Organized under the aegis of the Association’s Women Forum (NBA-WF) the session on ‘Workplace and Professional Harassment’ identified a secondary trauma that worsens and reinforces the first, namely, the culture of silence that conspires to ensure that the perpetrator of abuse – even when properly identified – goes un-sanctioned and even emboldened to keep perpetrating such actions; denial; shaming (and blaming) the victims as perhaps having provoked the act of abuse (if not actually inviting it). Apart from these levels of trauma, the respective panelists on the session agreed, there is also the real danger of mental breakdown and suicidal attitudes and actions.

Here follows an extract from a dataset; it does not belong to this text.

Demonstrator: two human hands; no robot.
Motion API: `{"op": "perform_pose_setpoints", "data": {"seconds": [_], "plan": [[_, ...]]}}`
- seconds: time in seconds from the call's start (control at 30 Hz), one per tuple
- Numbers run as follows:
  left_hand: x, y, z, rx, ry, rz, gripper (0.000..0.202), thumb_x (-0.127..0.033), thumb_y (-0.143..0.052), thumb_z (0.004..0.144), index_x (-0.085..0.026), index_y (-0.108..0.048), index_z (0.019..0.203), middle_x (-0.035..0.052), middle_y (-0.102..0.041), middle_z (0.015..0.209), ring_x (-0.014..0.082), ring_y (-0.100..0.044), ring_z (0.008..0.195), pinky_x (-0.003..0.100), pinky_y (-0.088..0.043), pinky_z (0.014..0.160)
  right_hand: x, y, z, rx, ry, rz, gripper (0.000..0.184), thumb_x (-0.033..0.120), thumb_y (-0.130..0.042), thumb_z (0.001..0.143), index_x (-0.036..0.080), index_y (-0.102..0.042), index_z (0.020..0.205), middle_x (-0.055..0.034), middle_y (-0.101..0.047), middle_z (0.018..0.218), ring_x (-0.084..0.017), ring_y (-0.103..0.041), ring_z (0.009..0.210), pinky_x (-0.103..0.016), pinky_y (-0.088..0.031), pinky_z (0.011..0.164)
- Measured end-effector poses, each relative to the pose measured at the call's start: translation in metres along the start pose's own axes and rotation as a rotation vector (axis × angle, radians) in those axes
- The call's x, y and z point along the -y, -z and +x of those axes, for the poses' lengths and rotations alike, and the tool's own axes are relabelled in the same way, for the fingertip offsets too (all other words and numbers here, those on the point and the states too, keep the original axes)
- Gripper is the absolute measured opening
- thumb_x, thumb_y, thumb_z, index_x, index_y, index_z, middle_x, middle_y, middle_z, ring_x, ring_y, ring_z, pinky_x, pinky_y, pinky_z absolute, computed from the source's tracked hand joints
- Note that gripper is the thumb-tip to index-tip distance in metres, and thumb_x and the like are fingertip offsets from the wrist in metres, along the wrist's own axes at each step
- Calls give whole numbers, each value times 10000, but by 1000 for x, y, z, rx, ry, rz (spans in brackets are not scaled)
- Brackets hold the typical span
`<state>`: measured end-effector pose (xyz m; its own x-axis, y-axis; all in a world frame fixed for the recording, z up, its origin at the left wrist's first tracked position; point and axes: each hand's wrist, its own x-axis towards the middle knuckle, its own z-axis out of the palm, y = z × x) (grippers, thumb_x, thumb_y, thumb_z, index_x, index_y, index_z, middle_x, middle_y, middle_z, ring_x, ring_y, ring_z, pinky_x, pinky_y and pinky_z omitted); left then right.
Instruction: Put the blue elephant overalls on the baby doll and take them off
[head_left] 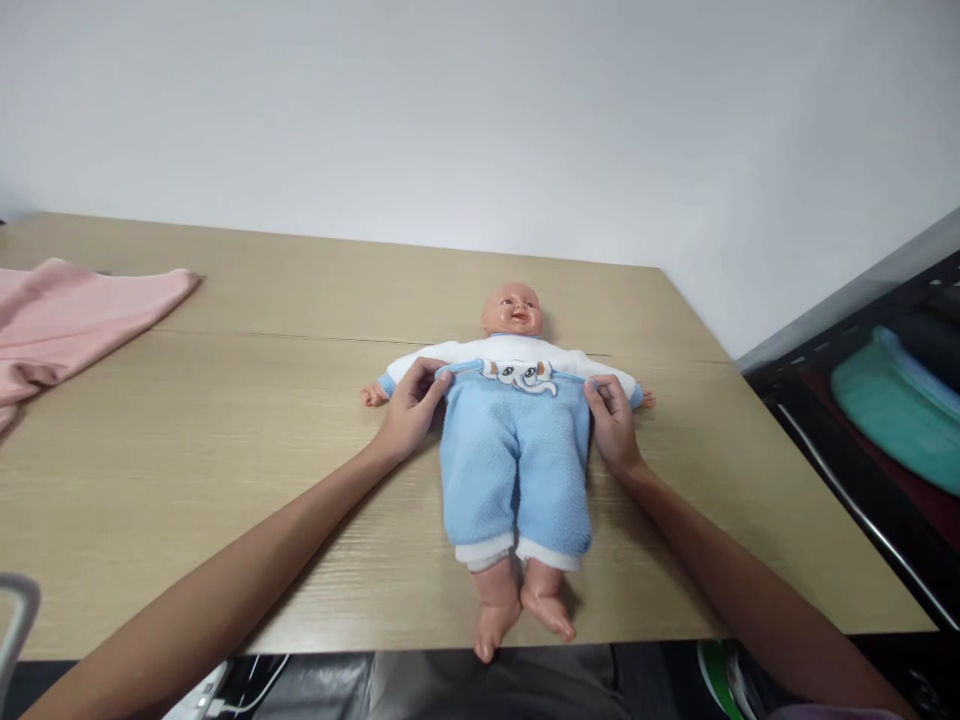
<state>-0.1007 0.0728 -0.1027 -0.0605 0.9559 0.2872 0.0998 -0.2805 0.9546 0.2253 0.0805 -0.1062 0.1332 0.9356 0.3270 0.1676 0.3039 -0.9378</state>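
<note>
Light-blue trousers [517,450], pinched at both upper corners

You hold the trousers by their top edge. Left hand [412,402]: thumb and fingers closed narrow on one corner, cloth between them. Right hand [613,415]: same narrow pinch at the opposite corner. Elephant patch [519,375] sits along the edge, between your hands. Doll [513,309] lies on its back on the wood-grain table [262,480], directly in front of you, head toward the pale wall [420,120], arms spread, bare feet toward you at the near edge. Trousers cover its legs and reach the chest, over a white top [517,348]. Pink cloth [75,320] lies well apart, far left. Teal object [900,410] beyond the table's right side; you cannot tell what it is.
</note>
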Motion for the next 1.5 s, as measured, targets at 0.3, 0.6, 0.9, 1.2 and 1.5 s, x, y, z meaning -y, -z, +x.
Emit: {"op": "perform_pose_setpoints", "data": {"seconds": [0.3, 0.6, 0.9, 1.2, 1.5], "plan": [[-3, 0, -5, -43, -75, 1, 431, -663, -705, 1031, -239, -641, 1075, 22, -617, 995, 212, -585, 943, 336, -473, 890, 4, 4, -2, -71, 65, -39, 242, 428, -773, 951, 298, -623, 1090, -38, -653, 1091, -254, -641, 1025, -402, -527, 969], [2, -5, -12, -13, -366, 360, 207, -403, -551, 1157, -218, -642, 1169, 53, -696, 1033, 208, -644, 931, 364, -539, 875, 88, -88, 73, 407, 517, -325, 125, 243, -600, 1052, 235, -627, 1174, -77, -753, 1128, -229, -722, 984, -407, -593, 955], [6, -3, -15, -40, -464, 381, 160, -343, -552, 1160, -212, -642, 1180, 59, -703, 1012, 195, -655, 897, 343, -540, 802, 70, -220, 121, 1415, 683, -748, 361, 160, -727, 950, 217, -702, 1306, -127, -786, 1305, -308, -735, 1176, -412, -549, 984], [2, 1, -19, -29, -671, 441, 152, -184, -590, 1117, -237, -643, 1249, 69, -652, 1107, 215, -659, 1036, 394, -564, 941, 49, -184, 128, 1013, 230, 128, 396, 183, -673, 777, 238, -649, 1168, -43, -739, 1184, -226, -691, 1054, -344, -563, 936], [20, -7, -27, -233, -745, 266, 93, -336, -506, 1157, -324, -493, 1249, 117, -541, 1413, 293, -632, 1324, 570, -585, 1067, 58, -152, 121, 1090, 252, 90, 468, 56, -573, 675, 263, -801, 1027, -41, -785, 1151, -252, -714, 1182, -433, -525, 1110]]}}
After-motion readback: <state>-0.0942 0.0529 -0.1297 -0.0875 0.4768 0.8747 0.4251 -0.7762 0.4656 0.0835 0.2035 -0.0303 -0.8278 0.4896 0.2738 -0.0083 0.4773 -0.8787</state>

Moderated by Derin Fagbure, Principal Partner at the firm of In Black & White LP, the session also benefited from the insights of Oludolapo Makinde; a PhD student at the University of British Columbia in Canada; Titilayo Giwa, Company Secretary and Head of Legal at Ripen Marine Contractors Limited; Itoro Eze-Anaba, Managing Partner and Co-Founder at the Mirabel Centre; Olaoluwa Oni, author of yNBA; and the only male on the panel, Kunle Ajagbe, who is the Managing Partner at Aidan Partners.

The panelists advocated, among other things, the prompt reporting of such harassment to the appropriate authorities; empowerment for actual (and potential) victims of abuse and harassment; a clear message from the powers that be in the organisation that there is an unambiguous policy of zero-tolerance, not just towards overt acts of harassment but also the environment that nurtures it (such as sexist remarks, lewd jokes; sexually charged situations, etc.); and the promotion of a culture of patriarchy and male chauvinism in respective firms and the profession in general.

On this last point, Mr. Ajagbe used the opportunity to call for an end to the practice that affirms that there are ‘no ladies’ at the Bar, and of using the male pronouns such as ‘he’, and ‘his’ and phrases like ‘brother Judges’ to refer to female jurists. To Ajagbe, this practice is an anachronism that seems to reinforce a form of patriarchy as it suggests that the appearance (if not the substance) of maleness confirms some form of validation on the office of a Judge or Justice and its female occupant.